Write out the entire listing exactly, so that each line matches the original.

--- Stored data ---

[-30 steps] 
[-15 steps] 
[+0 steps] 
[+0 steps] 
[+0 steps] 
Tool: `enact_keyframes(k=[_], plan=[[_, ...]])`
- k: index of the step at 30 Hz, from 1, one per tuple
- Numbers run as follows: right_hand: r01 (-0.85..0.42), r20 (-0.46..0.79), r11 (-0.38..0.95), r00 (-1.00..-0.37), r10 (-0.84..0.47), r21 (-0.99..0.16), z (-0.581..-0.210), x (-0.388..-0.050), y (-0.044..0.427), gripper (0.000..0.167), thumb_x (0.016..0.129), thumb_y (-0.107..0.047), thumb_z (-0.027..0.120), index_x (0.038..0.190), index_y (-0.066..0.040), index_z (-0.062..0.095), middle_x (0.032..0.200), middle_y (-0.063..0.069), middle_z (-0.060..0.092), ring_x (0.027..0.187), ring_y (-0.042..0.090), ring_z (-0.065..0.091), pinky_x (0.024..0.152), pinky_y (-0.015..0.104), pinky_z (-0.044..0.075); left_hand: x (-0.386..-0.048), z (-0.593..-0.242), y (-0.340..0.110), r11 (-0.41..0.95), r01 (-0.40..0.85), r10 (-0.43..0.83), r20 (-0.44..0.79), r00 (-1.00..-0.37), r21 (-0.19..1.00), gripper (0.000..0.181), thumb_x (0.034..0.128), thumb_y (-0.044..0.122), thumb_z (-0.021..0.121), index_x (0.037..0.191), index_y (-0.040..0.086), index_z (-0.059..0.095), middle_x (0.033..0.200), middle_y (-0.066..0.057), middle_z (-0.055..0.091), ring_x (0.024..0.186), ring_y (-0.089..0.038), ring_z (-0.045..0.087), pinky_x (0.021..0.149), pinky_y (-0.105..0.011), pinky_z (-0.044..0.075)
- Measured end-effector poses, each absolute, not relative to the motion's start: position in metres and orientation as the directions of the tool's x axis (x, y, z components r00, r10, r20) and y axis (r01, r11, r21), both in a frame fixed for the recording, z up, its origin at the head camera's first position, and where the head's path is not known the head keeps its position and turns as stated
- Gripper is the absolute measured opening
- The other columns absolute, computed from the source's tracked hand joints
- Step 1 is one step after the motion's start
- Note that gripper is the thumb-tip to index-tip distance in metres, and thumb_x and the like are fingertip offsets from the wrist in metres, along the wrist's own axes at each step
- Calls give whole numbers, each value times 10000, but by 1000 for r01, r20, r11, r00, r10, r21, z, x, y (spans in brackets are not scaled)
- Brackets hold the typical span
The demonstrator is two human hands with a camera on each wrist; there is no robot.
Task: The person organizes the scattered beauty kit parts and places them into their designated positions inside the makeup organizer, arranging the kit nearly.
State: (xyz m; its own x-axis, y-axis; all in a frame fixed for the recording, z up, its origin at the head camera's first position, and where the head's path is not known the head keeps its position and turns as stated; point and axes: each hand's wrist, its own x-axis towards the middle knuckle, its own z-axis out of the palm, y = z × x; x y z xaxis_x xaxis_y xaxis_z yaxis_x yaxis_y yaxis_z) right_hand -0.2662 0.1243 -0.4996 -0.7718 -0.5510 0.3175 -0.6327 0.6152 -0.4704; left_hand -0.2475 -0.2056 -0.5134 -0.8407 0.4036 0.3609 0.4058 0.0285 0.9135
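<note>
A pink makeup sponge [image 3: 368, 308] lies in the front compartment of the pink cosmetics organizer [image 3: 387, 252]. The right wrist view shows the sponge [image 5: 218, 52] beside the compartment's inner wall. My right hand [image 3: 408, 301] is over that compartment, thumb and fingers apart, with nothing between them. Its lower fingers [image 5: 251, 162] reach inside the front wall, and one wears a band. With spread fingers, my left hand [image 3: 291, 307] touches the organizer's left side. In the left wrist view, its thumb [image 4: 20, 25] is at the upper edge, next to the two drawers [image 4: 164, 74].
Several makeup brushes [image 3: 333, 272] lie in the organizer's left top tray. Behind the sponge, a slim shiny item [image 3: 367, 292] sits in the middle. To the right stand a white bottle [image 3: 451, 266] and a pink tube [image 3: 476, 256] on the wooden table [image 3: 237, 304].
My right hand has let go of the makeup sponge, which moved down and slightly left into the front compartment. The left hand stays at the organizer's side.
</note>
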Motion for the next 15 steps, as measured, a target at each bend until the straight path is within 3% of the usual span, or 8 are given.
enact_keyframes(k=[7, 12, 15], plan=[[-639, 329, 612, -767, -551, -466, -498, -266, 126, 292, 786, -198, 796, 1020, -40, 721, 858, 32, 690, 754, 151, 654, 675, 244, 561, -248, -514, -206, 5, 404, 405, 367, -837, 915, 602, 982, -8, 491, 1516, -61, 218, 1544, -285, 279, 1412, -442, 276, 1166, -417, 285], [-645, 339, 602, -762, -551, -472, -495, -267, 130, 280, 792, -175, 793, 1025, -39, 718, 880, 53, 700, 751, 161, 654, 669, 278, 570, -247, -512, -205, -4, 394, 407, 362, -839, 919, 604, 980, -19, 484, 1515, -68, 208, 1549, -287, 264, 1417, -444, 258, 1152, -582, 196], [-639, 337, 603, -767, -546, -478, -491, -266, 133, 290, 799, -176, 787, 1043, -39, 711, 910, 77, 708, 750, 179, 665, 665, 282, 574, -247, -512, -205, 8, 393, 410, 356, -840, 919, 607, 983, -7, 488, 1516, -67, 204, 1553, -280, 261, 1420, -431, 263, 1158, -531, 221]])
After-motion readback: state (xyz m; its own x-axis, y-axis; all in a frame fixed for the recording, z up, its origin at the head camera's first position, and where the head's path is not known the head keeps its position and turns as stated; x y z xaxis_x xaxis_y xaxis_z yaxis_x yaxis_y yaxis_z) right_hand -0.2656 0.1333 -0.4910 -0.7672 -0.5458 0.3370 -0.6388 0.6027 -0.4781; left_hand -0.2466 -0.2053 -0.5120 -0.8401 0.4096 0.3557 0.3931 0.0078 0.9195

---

Task result:
[-30 steps] 
[-15 steps] 
[+0 steps] 
[+0 steps] 
[+0 steps] 
Tool: `enact_keyframes(k=[_], plan=[[_, ...]])`
- k: index of the step at 30 Hz, from 1, one per tuple
- Numbers run as follows: right_hand: r01 (-0.85..0.42), r20 (-0.46..0.79), r11 (-0.38..0.95), r00 (-1.00..-0.37), r10 (-0.84..0.47), r21 (-0.99..0.16), z (-0.581..-0.210), x (-0.388..-0.050), y (-0.044..0.427), gripper (0.000..0.167), thumb_x (0.016..0.129), thumb_y (-0.107..0.047), thumb_z (-0.027..0.120), index_x (0.038..0.190), index_y (-0.066..0.040), index_z (-0.062..0.095), middle_x (0.032..0.200), middle_y (-0.063..0.069), middle_z (-0.060..0.092), ring_x (0.027..0.187), ring_y (-0.042..0.090), ring_z (-0.065..0.091), pinky_x (0.024..0.152), pinky_y (-0.015..0.104), pinky_z (-0.044..0.075); left_hand: x (-0.386..-0.048), z (-0.593..-0.242), y (-0.340..0.110), r11 (-0.41..0.95), r01 (-0.40..0.85), r10 (-0.43..0.83), r20 (-0.44..0.79), r00 (-1.00..-0.37), r21 (-0.19..1.00), gripper (0.000..0.181), thumb_x (0.034..0.128), thumb_y (-0.044..0.122), thumb_z (-0.021..0.121), index_x (0.037..0.191), index_y (-0.040..0.086), index_z (-0.059..0.095), middle_x (0.033..0.200), middle_y (-0.066..0.057), middle_z (-0.055..0.091), ring_x (0.024..0.186), ring_y (-0.089..0.038), ring_z (-0.045..0.087), pinky_x (0.021..0.149), pinky_y (-0.105..0.011), pinky_z (-0.044..0.075)
- Measured end-effector poses, each absolute, not relative to the motion's start: position in metres and orientation as the directions of the tool's x axis (x, y, z components r00, r10, r20) and y axis (r01, r11, r21), both in a frame fixed for the recording, z up, its origin at the head camera's first position, and where the head's path is not known the head keeps its position and turns as stated
- Gripper is the absolute measured opening
- The other columns absolute, computed from the source's tracked hand joints
- Step 1 is one step after the motion's start
- Note that gripper is the thumb-tip to index-tip distance in metres, and thumb_x and the like are fingertip offsets from the wrist in metres, along the wrist's own axes at each step
- Calls give whole numbers, each value times 10000, but by 1000 for r01, r20, r11, r00, r10, r21, z, x, y (spans in brackets are not scaled)
- Brackets hold the typical span
The demonstrator is two human hands with a camera on each wrist; there is no robot.
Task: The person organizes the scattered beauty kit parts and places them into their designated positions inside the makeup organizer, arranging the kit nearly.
State: (xyz m; its own x-axis, y-axis; all in a frame fixed for the recording, z up, its origin at the head camera's first position, and where the head's path is not known the head keeps its position and turns as stated; point and axes: each hand's wrist, its own x-axis towards the middle knuckle, its own z-axis out of the palm, y = z × x; x y z xaxis_x xaxis_y xaxis_z yaxis_x yaxis_y yaxis_z) right_hand -0.2662 0.1243 -0.4996 -0.7718 -0.5510 0.3175 -0.6327 0.6152 -0.4704; left_hand -0.2475 -0.2056 -0.5134 -0.8407 0.4036 0.3609 0.4058 0.0285 0.9135
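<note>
A pink makeup sponge [image 3: 368, 308] lies in the front compartment of the pink cosmetics organizer [image 3: 387, 252]. The right wrist view shows the sponge [image 5: 218, 52] beside the compartment's inner wall. My right hand [image 3: 408, 301] is over that compartment, thumb and fingers apart, with nothing between them. Its lower fingers [image 5: 251, 162] reach inside the front wall, and one wears a band. With spread fingers, my left hand [image 3: 291, 307] touches the organizer's left side. In the left wrist view, its thumb [image 4: 20, 25] is at the upper edge, next to the two drawers [image 4: 164, 74].
Several makeup brushes [image 3: 333, 272] lie in the organizer's left top tray. Behind the sponge, a slim shiny item [image 3: 367, 292] sits in the middle. To the right stand a white bottle [image 3: 451, 266] and a pink tube [image 3: 476, 256] on the wooden table [image 3: 237, 304].
My right hand has let go of the makeup sponge, which moved down and slightly left into the front compartment. The left hand stays at the organizer's side.
</note>
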Motion for the next 15 steps, as measured, a target at each bend until the straight path is within 3% of the usual span, or 8 are given.
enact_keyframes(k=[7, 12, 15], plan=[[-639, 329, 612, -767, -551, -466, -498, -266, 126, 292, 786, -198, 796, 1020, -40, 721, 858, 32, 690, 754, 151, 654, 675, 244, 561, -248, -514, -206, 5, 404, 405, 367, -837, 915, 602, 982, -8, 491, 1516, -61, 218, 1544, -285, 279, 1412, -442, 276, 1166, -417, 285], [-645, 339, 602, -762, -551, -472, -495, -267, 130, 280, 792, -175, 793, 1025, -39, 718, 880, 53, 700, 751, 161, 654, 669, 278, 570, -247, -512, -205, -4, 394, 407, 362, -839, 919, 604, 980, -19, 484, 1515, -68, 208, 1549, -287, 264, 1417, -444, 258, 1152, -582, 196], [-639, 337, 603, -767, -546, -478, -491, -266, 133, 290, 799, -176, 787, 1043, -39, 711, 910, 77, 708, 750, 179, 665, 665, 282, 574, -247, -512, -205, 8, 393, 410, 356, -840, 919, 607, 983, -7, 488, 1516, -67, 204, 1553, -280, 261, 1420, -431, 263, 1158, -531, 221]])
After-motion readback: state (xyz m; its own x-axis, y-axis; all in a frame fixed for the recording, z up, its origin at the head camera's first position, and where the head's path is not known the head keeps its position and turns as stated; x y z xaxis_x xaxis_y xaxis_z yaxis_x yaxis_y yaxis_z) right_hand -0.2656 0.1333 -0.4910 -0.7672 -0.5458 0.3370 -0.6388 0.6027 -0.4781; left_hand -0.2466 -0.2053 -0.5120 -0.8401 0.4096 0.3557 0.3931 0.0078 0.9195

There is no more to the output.